Aim of the exercise: Each line of the records is to be returned verbatim, with the images omitted.

Input data:
[Start of Attachment]
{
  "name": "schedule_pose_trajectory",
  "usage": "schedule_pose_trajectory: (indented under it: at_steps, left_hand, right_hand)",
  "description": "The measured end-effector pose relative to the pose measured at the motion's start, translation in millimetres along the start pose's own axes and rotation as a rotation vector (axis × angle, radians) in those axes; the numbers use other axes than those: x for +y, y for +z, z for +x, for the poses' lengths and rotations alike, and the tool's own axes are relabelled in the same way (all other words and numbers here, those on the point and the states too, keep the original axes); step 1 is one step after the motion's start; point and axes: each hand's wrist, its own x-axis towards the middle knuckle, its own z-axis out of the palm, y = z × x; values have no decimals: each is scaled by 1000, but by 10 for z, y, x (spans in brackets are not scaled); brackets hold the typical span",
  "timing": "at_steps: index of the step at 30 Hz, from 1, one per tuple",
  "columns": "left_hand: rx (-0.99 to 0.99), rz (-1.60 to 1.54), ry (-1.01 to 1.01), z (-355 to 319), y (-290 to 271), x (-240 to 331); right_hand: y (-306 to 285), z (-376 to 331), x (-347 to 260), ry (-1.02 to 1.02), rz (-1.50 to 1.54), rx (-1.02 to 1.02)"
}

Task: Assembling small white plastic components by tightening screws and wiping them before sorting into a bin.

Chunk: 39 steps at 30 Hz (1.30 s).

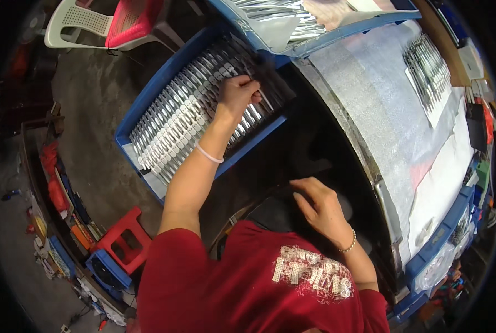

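My left hand [238,99] reaches into a blue crate [148,108], its fingers closed in a pinch. A slim silver metal piece [266,101] shows at the fingertips and seems to be gripped there. Rows of similar flat, shiny metal pieces [176,119] with rounded ends lie closely packed in the crate; their exact kind is too small to make out. The crate's far right end is dark and blurred. My right hand [323,210] hovers by my lap, thumb and fingers apart, holding nothing.
To the right stands a worktable [364,94] covered in whitish sheeting, with a bundle of thin metal pieces [428,75] on it. Another blue crate [314,41] with metal pieces sits ahead. A red stool [127,240] and a white chair [81,22] are on the left.
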Motion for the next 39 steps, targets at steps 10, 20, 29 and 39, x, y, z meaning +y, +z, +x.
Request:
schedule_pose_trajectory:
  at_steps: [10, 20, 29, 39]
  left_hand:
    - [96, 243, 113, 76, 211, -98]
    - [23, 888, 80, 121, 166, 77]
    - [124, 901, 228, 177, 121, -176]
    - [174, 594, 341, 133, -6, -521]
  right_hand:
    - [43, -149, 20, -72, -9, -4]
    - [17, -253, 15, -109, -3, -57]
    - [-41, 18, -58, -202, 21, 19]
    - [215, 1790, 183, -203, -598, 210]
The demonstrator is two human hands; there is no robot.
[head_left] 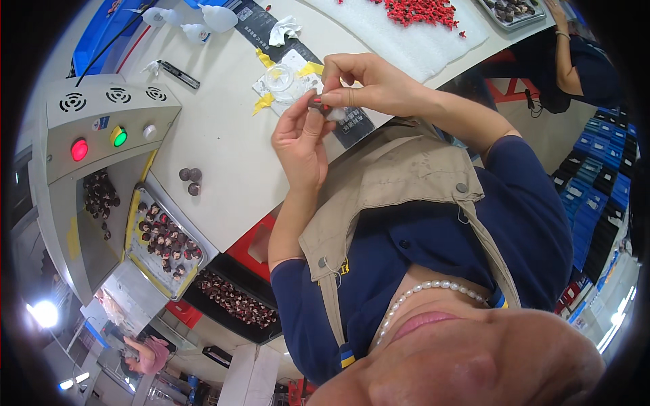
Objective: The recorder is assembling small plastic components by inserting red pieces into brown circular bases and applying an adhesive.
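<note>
Up in front of my chest, my left hand (302,139) is closed, pinching a small dark brown piece (316,103) with bright red on it between thumb and fingers. My right hand (365,84) meets it from the right, thumb and fingertips closed at the same piece; the fingers partly hide it. Just beyond the hands, a clear round dish (279,78) sits on a white pad held by yellow tape (263,104). Three dark brown balls (194,176) lie on the table, left of my left forearm.
A grey machine (101,122) with lit buttons stands at the left. A metal tray (169,287) of dark pieces and a black bin (237,298) lie nearby. Red parts (420,12) are heaped on white foam (399,47). White bottles (218,18) stand far left. Another person's arm (563,57) shows at right.
</note>
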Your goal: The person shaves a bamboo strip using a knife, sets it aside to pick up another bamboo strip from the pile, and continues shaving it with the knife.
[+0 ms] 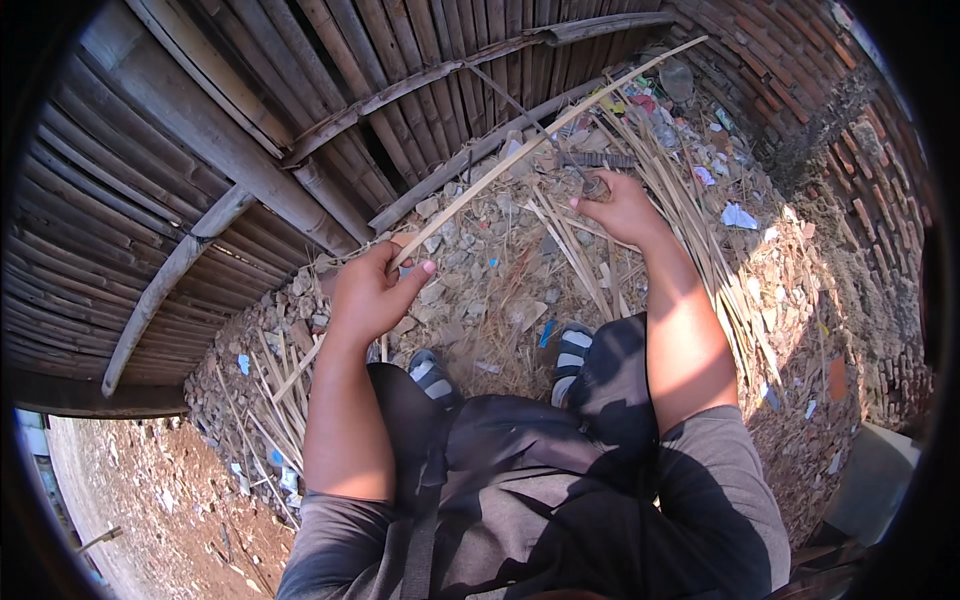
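Note:
My left hand (368,290) is closed around the near end of a long, pale bamboo strip (510,160). The strip slants away from it to the far right, up toward the brick wall. My right hand (625,210) is closed on a long, thin, dark tool (522,108) that looks like a narrow blade. It reaches up to the left and crosses the strip; its handle is mostly hidden by my fingers. Just beyond my right hand lies a dark ribbed piece (598,159). Split bamboo strips (690,230) lie in a bundle beside my right forearm.
A bamboo-slat wall (150,200) with round poles rises at the left and far side. A brick wall (870,190) stands at the right. Stones, rubble and litter cover the ground (470,250). More strips (280,390) lie by my left arm. My sandalled feet (432,375) are between.

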The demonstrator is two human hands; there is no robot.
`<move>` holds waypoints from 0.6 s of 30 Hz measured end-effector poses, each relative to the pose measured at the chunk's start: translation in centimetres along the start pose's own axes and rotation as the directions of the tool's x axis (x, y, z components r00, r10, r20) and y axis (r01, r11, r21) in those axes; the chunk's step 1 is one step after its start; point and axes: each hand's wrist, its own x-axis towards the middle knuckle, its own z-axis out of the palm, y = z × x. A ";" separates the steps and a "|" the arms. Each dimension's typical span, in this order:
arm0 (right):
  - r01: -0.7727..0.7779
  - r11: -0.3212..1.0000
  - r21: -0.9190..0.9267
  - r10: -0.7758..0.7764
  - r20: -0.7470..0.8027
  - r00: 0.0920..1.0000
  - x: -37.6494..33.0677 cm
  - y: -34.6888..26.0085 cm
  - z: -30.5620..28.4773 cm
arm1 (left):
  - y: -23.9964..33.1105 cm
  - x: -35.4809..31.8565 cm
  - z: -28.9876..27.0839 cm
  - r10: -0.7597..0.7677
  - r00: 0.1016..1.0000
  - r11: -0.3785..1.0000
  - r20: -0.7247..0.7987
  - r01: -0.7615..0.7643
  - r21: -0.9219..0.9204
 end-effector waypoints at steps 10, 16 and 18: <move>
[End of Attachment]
Answer box:
{
  "name": "schedule_pose_trajectory",
  "usage": "schedule_pose_trajectory: (indented under it: at_steps, left_hand, right_hand)",
  "description": "The measured end-effector pose relative to the pose measured at the motion's start, translation in millimetres along the start pose's own axes and rotation as a rotation vector (axis × angle, radians) in those axes; the numbers use other axes than those: x for +y, y for +z, z for +x, for the poses' lengths and rotations alike, and the tool's own axes are relabelled in the same way (all other words and numbers here, those on the point and the states too, keep the original axes); step 1 is one step after the motion's start; point and axes: each hand's wrist, its own x-axis towards the middle knuckle, its own z-axis out of the palm, y = z × x; values have no decimals: each is scaled by 1000, but by 10 for z, y, x (spans in brackets are not scaled); brackets hold the typical span",
  "timing": "at_steps: index of the step at 30 Hz, from 1, one per tuple",
  "columns": "left_hand: rx (-0.99 to 0.99), rz (-1.60 to 1.54), ry (-1.01 to 1.01), z (-355 to 319), y (-290 to 271), x (-240 to 331); right_hand: y (-306 to 285), z (-376 to 331), x (-347 to 260), ry (-1.02 to 1.02), rz (-1.50 to 1.54), rx (-1.02 to 1.02)"
}

Task: Assembling small white plastic components by tightening screws and wiping them before sorting into a bin.

Chunk: 39 steps at 30 Hz (1.30 s).


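My left hand [238,99] reaches into a blue crate [148,108], its fingers closed in a pinch. A slim silver metal piece [266,101] shows at the fingertips and seems to be gripped there. Rows of similar flat, shiny metal pieces [176,119] with rounded ends lie closely packed in the crate; their exact kind is too small to make out. The crate's far right end is dark and blurred. My right hand [323,210] hovers by my lap, thumb and fingers apart, holding nothing.
To the right stands a worktable [364,94] covered in whitish sheeting, with a bundle of thin metal pieces [428,75] on it. Another blue crate [314,41] with metal pieces sits ahead. A red stool [127,240] and a white chair [81,22] are on the left.
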Motion for the next 39 steps, targets at steps 10, 20, 29 and 39, x, y, z meaning +y, +z, +x.
Request:
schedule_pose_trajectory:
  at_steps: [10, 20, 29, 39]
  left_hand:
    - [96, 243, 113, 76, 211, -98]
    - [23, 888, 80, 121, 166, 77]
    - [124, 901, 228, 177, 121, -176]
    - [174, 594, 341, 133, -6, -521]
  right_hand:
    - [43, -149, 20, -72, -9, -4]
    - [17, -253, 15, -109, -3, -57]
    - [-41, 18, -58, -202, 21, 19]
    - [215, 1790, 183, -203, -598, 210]
The demonstrator is two human hands; there is no robot.
[head_left] 
Objective: The recorder is assembling small plastic components by inserting red pieces into brown circular bases and applying an adhesive.
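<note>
Up in front of my chest, my left hand (302,139) is closed, pinching a small dark brown piece (316,103) with bright red on it between thumb and fingers. My right hand (365,84) meets it from the right, thumb and fingertips closed at the same piece; the fingers partly hide it. Just beyond the hands, a clear round dish (279,78) sits on a white pad held by yellow tape (263,104). Three dark brown balls (194,176) lie on the table, left of my left forearm.
A grey machine (101,122) with lit buttons stands at the left. A metal tray (169,287) of dark pieces and a black bin (237,298) lie nearby. Red parts (420,12) are heaped on white foam (399,47). White bottles (218,18) stand far left. Another person's arm (563,57) shows at right.
</note>
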Your goal: The person shaves a bamboo strip using a knife, sets it aside to pick up another bamboo strip from the pile, and continues shaving it with the knife.
[+0 ms] 
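Note:
My left hand (368,290) is closed around the near end of a long, pale bamboo strip (510,160). The strip slants away from it to the far right, up toward the brick wall. My right hand (625,210) is closed on a long, thin, dark tool (522,108) that looks like a narrow blade. It reaches up to the left and crosses the strip; its handle is mostly hidden by my fingers. Just beyond my right hand lies a dark ribbed piece (598,159). Split bamboo strips (690,230) lie in a bundle beside my right forearm.
A bamboo-slat wall (150,200) with round poles rises at the left and far side. A brick wall (870,190) stands at the right. Stones, rubble and litter cover the ground (470,250). More strips (280,390) lie by my left arm. My sandalled feet (432,375) are between.
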
The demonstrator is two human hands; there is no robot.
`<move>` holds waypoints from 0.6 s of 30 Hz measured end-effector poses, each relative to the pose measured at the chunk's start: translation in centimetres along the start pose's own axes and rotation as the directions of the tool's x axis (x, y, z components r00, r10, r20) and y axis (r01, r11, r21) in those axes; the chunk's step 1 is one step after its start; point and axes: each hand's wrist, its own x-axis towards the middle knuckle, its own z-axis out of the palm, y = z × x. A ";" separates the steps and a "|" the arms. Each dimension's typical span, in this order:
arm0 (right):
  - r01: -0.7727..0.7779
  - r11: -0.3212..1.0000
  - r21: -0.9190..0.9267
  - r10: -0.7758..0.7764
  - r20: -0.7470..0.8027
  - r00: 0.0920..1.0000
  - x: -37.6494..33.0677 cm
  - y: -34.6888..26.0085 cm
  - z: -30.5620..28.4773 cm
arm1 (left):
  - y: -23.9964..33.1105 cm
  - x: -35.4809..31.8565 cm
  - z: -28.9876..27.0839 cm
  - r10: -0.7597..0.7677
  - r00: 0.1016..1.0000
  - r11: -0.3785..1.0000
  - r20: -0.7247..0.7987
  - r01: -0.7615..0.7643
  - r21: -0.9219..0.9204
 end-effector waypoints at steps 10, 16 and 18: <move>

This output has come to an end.